**Exercise description:** Exclude images, then output the remaining data verbatim.

Dataset entries:

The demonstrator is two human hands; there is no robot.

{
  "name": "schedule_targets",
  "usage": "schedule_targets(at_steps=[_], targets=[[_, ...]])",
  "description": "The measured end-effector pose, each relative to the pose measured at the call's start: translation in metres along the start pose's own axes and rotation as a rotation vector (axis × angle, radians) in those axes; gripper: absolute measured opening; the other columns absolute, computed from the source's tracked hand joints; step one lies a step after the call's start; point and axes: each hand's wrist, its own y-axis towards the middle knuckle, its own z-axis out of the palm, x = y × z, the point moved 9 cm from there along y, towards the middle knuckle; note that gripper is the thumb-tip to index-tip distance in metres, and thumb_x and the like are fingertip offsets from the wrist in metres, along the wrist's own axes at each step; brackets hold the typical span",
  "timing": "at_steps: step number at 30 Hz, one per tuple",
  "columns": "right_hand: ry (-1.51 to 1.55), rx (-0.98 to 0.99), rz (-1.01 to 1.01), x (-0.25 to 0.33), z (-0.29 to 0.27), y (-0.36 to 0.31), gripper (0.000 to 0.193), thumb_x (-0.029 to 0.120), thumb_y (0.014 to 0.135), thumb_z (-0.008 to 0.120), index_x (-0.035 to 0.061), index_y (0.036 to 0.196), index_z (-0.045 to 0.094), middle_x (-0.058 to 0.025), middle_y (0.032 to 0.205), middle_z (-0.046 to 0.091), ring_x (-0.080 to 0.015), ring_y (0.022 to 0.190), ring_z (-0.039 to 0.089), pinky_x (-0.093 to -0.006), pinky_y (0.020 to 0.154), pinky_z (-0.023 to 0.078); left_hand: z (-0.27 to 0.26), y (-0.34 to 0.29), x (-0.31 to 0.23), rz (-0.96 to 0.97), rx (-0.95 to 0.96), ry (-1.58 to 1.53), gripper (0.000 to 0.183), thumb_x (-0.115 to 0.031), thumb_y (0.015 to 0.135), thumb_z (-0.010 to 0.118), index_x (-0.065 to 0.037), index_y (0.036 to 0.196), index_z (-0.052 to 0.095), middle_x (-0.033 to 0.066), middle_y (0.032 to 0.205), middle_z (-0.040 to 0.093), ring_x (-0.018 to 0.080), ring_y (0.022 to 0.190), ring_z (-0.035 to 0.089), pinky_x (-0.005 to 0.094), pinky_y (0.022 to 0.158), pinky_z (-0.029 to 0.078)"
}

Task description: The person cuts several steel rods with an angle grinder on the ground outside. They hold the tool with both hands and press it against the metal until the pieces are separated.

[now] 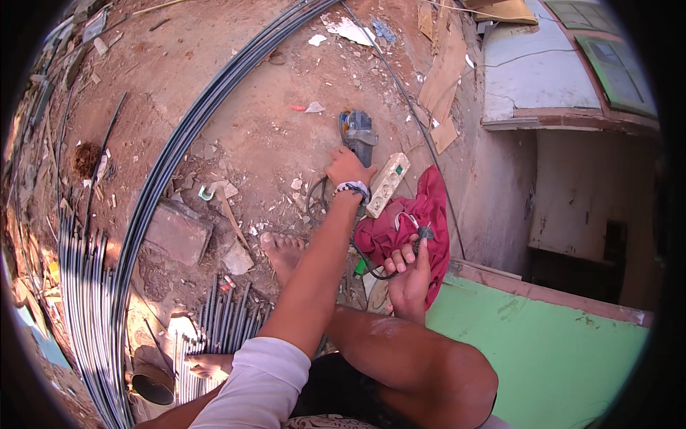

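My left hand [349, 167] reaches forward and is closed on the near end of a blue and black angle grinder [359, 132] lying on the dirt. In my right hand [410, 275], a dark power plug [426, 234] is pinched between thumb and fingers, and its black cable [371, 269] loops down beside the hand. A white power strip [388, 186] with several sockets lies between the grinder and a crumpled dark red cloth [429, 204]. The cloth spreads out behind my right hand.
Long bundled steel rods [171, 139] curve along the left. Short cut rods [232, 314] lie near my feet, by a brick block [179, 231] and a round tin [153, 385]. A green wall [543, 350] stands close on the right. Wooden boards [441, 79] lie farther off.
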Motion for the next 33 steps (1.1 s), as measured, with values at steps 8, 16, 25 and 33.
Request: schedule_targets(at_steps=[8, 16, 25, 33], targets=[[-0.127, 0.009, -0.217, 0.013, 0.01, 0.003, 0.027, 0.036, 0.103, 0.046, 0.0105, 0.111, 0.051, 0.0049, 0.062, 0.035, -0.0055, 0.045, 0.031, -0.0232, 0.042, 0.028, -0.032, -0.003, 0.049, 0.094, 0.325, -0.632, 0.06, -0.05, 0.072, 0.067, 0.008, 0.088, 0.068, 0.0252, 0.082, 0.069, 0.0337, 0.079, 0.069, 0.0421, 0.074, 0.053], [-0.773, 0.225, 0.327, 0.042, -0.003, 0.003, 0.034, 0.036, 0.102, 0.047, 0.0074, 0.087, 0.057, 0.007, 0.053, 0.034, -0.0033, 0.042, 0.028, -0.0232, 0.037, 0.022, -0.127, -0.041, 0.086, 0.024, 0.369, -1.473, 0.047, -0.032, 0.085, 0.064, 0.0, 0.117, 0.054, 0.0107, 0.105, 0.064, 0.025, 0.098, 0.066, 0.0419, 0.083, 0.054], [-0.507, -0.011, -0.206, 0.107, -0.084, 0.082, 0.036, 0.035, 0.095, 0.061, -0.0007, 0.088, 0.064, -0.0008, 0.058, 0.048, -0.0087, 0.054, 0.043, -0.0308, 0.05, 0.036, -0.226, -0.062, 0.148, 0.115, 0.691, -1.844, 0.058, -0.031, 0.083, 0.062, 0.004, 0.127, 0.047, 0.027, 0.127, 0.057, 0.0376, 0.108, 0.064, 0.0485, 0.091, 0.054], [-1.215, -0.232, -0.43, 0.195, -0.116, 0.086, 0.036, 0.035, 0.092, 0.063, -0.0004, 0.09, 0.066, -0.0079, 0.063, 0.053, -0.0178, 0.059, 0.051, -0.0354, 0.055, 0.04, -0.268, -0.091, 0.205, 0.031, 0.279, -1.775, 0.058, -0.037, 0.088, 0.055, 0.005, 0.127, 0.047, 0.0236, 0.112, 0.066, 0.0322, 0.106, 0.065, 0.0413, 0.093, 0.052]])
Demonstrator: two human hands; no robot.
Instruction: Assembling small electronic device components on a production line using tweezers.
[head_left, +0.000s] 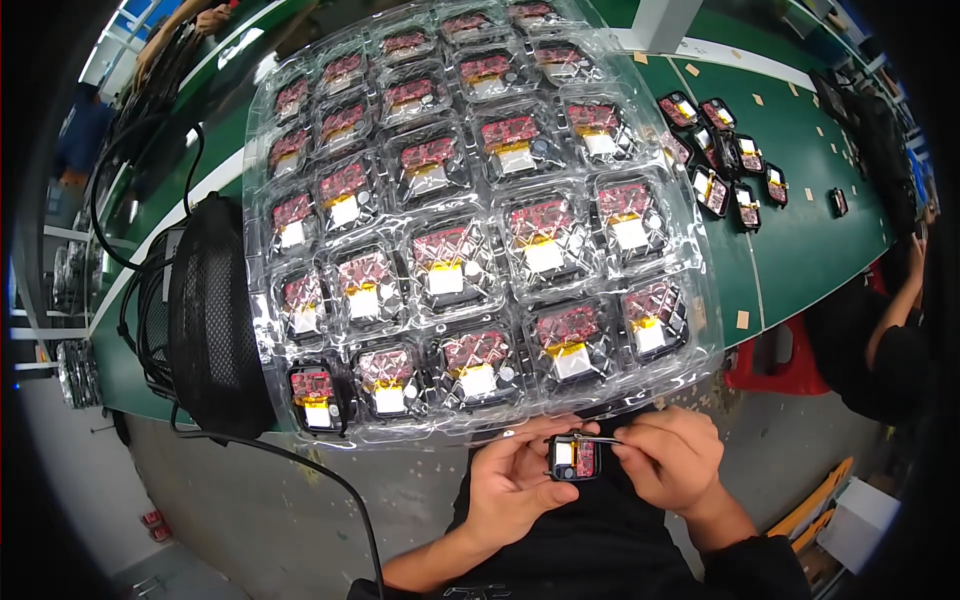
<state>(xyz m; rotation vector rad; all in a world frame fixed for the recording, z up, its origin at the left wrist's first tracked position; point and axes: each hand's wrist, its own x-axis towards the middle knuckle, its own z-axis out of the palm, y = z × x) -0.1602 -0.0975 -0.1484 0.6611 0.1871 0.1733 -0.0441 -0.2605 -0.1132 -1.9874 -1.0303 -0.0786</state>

**Exercise output:**
The demonstrator is two human hands; there is no robot.

{
  "name": "schedule_targets",
  "usage": "schedule_targets(at_steps=[_], targets=[[_, ...]])",
  "description": "The measured end-effector pose, each relative to the pose measured at the call's start: translation in metres along the start pose's own axes and rotation as a rotation vector (axis × angle, radians) in those axes; gripper: absolute measured opening; the other columns absolute, computed from the source's tracked hand joints; step one lies a step after the call's start; point and axes: each hand's wrist, its own y-axis towards the middle knuckle, its own z-axis out of the palm, x = y × z, the point moved 9 cm from there along y, towards the middle knuckle; note that gripper is the thumb-tip to index-tip distance in metres, and thumb_x and the like are fingertip offsets from the wrist in metres, along the wrist's own axes at each step; brackets hold the typical span",
  "timing": "at_steps: step number at 30 Hz, one per tuple",
  "columns": "right_hand: ry (-1.51 to 1.55), rx (-0.98 to 0.99), rz (-1.01 to 1.01), x (-0.25 to 0.33), z (-0.29 to 0.27), y (-0.36 to 0.31), gripper (0.000 to 0.193), thumb_x (-0.029 to 0.120), thumb_y (0.014 to 0.135), thumb_z (-0.008 to 0.120), index_x (-0.035 to 0.061), index_y (0.036 to 0.196), index_z (-0.045 to 0.094), middle_x (-0.058 to 0.025), middle_y (0.032 to 0.205), middle_z (-0.046 to 0.091), ring_x (-0.080 to 0.015), ring_y (0.022 to 0.190), ring_z (-0.039 to 0.089), pinky_x (-0.093 to -0.006), pinky_y (0.020 to 0.154), pinky_z (-0.023 to 0.078); left_hand: z (-0.27 to 0.26), y (-0.34 to 0.29), x (-0.31 to 0.23), rz (-0.96 to 0.97), rx (-0.95 to 0.96), ry (-1.58 to 1.53), gripper (0.000 to 0.183), thumb_x (-0.115 to 0.031), thumb_y (0.015 to 0.135), thumb_z (-0.010 to 0.118), index_x (-0.065 to 0.037), index_y (0.036 to 0.196), index_z (-0.052 to 0.095), middle_x (-0.033 to 0.066), middle_y (0.032 to 0.205), middle_z (-0.040 to 0.093), ring_x (-0.018 to 0.080), ring_y (0.022 to 0.190), ring_z (-0.035 to 0.089), pinky_x (-0.005 to 0.094), pinky_y (0.022 to 0.158), pinky_z (-0.029 to 0.078)"
}

Task description: The person cuts several steel rods with an angle grinder on the ground outside. They hold the tool with both hands and press it against the metal until the pieces are separated.

[now] 

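My left hand [349, 167] reaches forward and is closed on the near end of a blue and black angle grinder [359, 132] lying on the dirt. In my right hand [410, 275], a dark power plug [426, 234] is pinched between thumb and fingers, and its black cable [371, 269] loops down beside the hand. A white power strip [388, 186] with several sockets lies between the grinder and a crumpled dark red cloth [429, 204]. The cloth spreads out behind my right hand.
Long bundled steel rods [171, 139] curve along the left. Short cut rods [232, 314] lie near my feet, by a brick block [179, 231] and a round tin [153, 385]. A green wall [543, 350] stands close on the right. Wooden boards [441, 79] lie farther off.
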Motion for the next 33 steps (1.1 s), as measured, with values at steps 8, 16, 25 and 33.
Request: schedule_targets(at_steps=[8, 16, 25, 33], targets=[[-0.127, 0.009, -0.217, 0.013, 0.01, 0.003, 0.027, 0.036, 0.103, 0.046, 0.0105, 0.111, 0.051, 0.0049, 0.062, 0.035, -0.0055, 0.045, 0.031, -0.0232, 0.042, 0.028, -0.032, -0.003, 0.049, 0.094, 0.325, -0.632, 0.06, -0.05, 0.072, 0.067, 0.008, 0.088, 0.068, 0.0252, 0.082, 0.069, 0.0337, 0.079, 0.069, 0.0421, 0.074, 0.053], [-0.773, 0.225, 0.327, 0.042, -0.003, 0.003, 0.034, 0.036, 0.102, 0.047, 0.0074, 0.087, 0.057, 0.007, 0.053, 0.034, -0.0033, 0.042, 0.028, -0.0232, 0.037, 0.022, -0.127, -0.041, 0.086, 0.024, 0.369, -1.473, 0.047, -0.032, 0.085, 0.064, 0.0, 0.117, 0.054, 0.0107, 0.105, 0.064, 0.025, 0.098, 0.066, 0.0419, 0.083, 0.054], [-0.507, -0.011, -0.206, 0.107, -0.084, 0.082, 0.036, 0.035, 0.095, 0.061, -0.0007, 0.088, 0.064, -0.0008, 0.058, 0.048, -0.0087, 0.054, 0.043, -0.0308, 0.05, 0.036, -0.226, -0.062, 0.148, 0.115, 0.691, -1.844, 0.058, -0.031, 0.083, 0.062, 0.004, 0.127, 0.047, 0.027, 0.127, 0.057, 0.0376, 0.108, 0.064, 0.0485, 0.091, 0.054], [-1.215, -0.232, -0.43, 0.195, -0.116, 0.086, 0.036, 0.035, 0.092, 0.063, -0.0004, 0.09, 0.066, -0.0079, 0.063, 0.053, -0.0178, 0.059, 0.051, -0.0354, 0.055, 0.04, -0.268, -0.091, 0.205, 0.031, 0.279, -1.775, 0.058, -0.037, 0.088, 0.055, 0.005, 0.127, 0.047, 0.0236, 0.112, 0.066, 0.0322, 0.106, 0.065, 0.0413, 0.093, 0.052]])
Demonstrator: two human hands; no robot.
Instruction: Assembling small electronic device components on a production line using tweezers.
[head_left, +0.000s] 
<state>(xyz m; rotation vector rad; all in a world frame fixed for the recording, z up, its origin at the left wrist's first tracked position; point and axes: each hand's wrist, its own x-axis towards the middle knuckle, its own z-axis out of the palm, y = z × x) -0.1602 -0.0975 -0.1484 0.6611 0.1871 0.1733 -0.0441 -0.2605 -0.1132 -1.9874 -1.0303 -0.0786</state>

Nothing else is required to complete the output.